====== Source material
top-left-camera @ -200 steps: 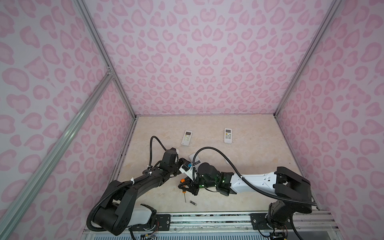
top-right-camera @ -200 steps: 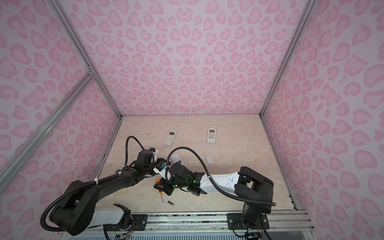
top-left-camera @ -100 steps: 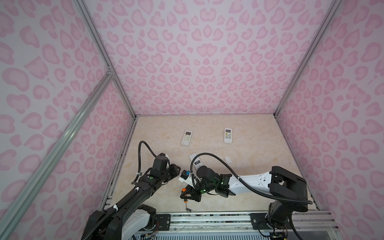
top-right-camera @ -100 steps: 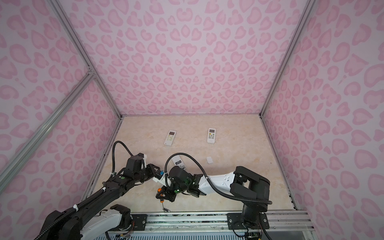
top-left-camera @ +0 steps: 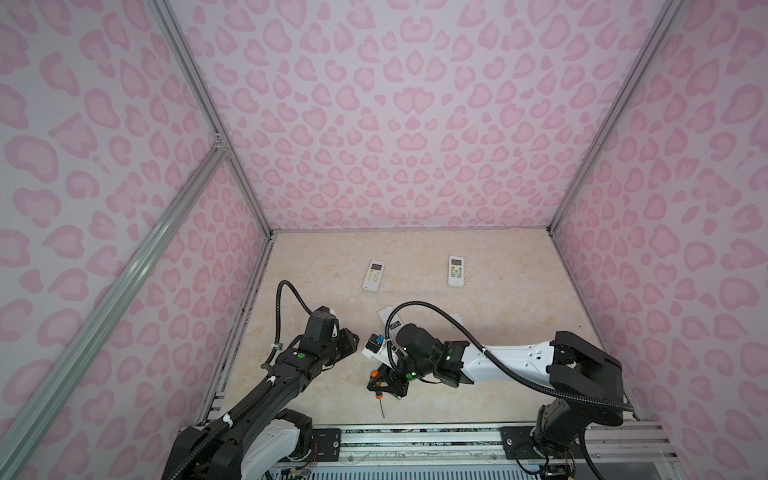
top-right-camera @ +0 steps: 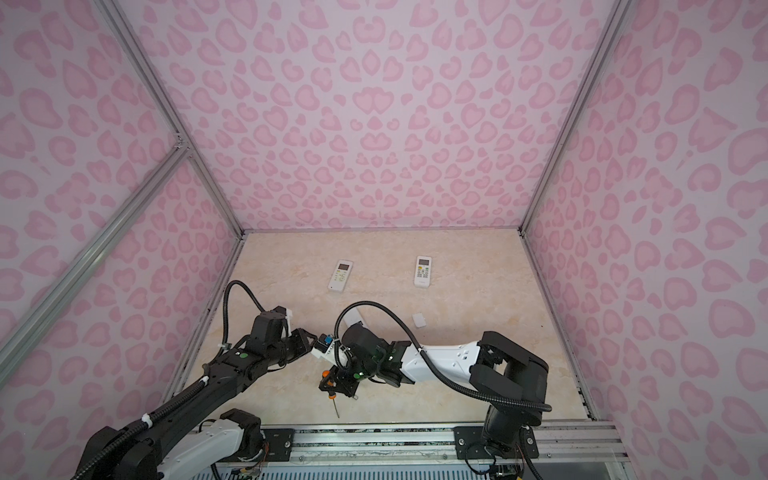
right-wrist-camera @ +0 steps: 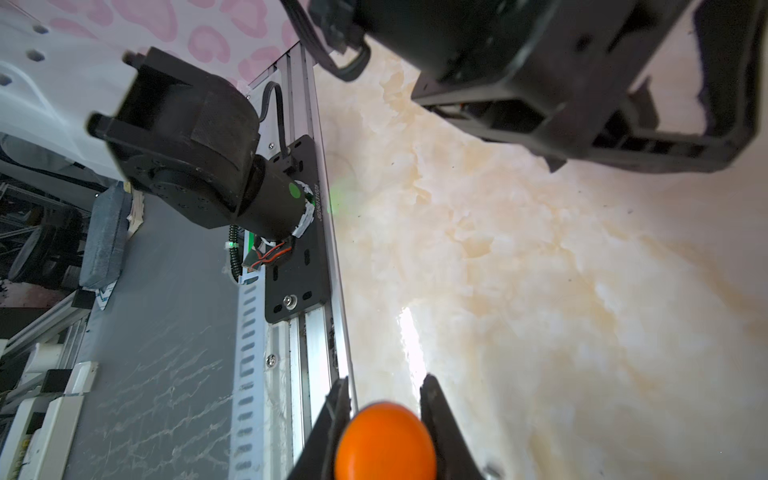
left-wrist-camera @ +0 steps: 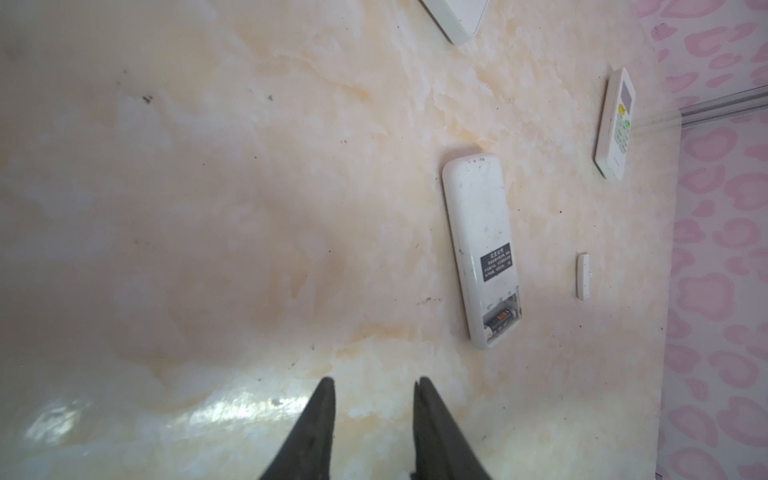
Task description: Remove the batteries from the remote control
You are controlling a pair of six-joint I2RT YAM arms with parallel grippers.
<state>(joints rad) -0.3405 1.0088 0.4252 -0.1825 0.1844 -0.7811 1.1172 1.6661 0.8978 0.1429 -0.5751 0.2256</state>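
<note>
A white remote control [left-wrist-camera: 478, 232] lies face down with its compartment uncovered, and one black battery [left-wrist-camera: 500, 320] sits inside. In both top views this remote [top-left-camera: 385, 316] [top-right-camera: 353, 318] is mostly hidden behind the right arm. My left gripper [left-wrist-camera: 374, 386] [top-left-camera: 353, 340] [top-right-camera: 309, 336] is open and empty, hovering to the left of the remote. My right gripper [right-wrist-camera: 384, 382] [top-left-camera: 382, 386] [top-right-camera: 334, 384] is shut on the orange-handled screwdriver [right-wrist-camera: 384, 440] [top-left-camera: 375, 374], with the shaft [top-right-camera: 336, 409] pointing at the front edge.
Two more white remotes [top-left-camera: 374, 276] [top-left-camera: 456, 271] lie face up near the back. A small white cover [left-wrist-camera: 583, 276] [top-right-camera: 419, 320] rests right of the open remote. The aluminium rail [right-wrist-camera: 307, 332] runs along the front edge near my right gripper.
My left arm has drawn back from the remote and lifted. My right gripper has moved toward the front edge, carrying the screwdriver.
</note>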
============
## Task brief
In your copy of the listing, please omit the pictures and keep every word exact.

## Answer box
top-left-camera @ -200 steps: 
top-right-camera @ -200 steps: 
top-left-camera @ -100 steps: 
top-right-camera @ -100 steps: 
top-left-camera @ +0 steps: 
top-right-camera @ +0 steps: 
right-wrist-camera @ +0 steps: 
left-wrist-camera @ +0 steps: 
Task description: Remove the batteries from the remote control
You are controlling a pair of six-joint I2RT YAM arms with parallel grippers.
<state>(joints rad) -0.3405 1.0088 0.4252 -0.1825 0.1844 -0.7811 1.1172 1.6661 0.8978 0.1429 -0.5751 0.2256</state>
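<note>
A white remote control [left-wrist-camera: 478, 232] lies face down with its compartment uncovered, and one black battery [left-wrist-camera: 500, 320] sits inside. In both top views this remote [top-left-camera: 385, 316] [top-right-camera: 353, 318] is mostly hidden behind the right arm. My left gripper [left-wrist-camera: 374, 386] [top-left-camera: 353, 340] [top-right-camera: 309, 336] is open and empty, hovering to the left of the remote. My right gripper [right-wrist-camera: 384, 382] [top-left-camera: 382, 386] [top-right-camera: 334, 384] is shut on the orange-handled screwdriver [right-wrist-camera: 384, 440] [top-left-camera: 375, 374], with the shaft [top-right-camera: 336, 409] pointing at the front edge.
Two more white remotes [top-left-camera: 374, 276] [top-left-camera: 456, 271] lie face up near the back. A small white cover [left-wrist-camera: 583, 276] [top-right-camera: 419, 320] rests right of the open remote. The aluminium rail [right-wrist-camera: 307, 332] runs along the front edge near my right gripper.
My left arm has drawn back from the remote and lifted. My right gripper has moved toward the front edge, carrying the screwdriver.
</note>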

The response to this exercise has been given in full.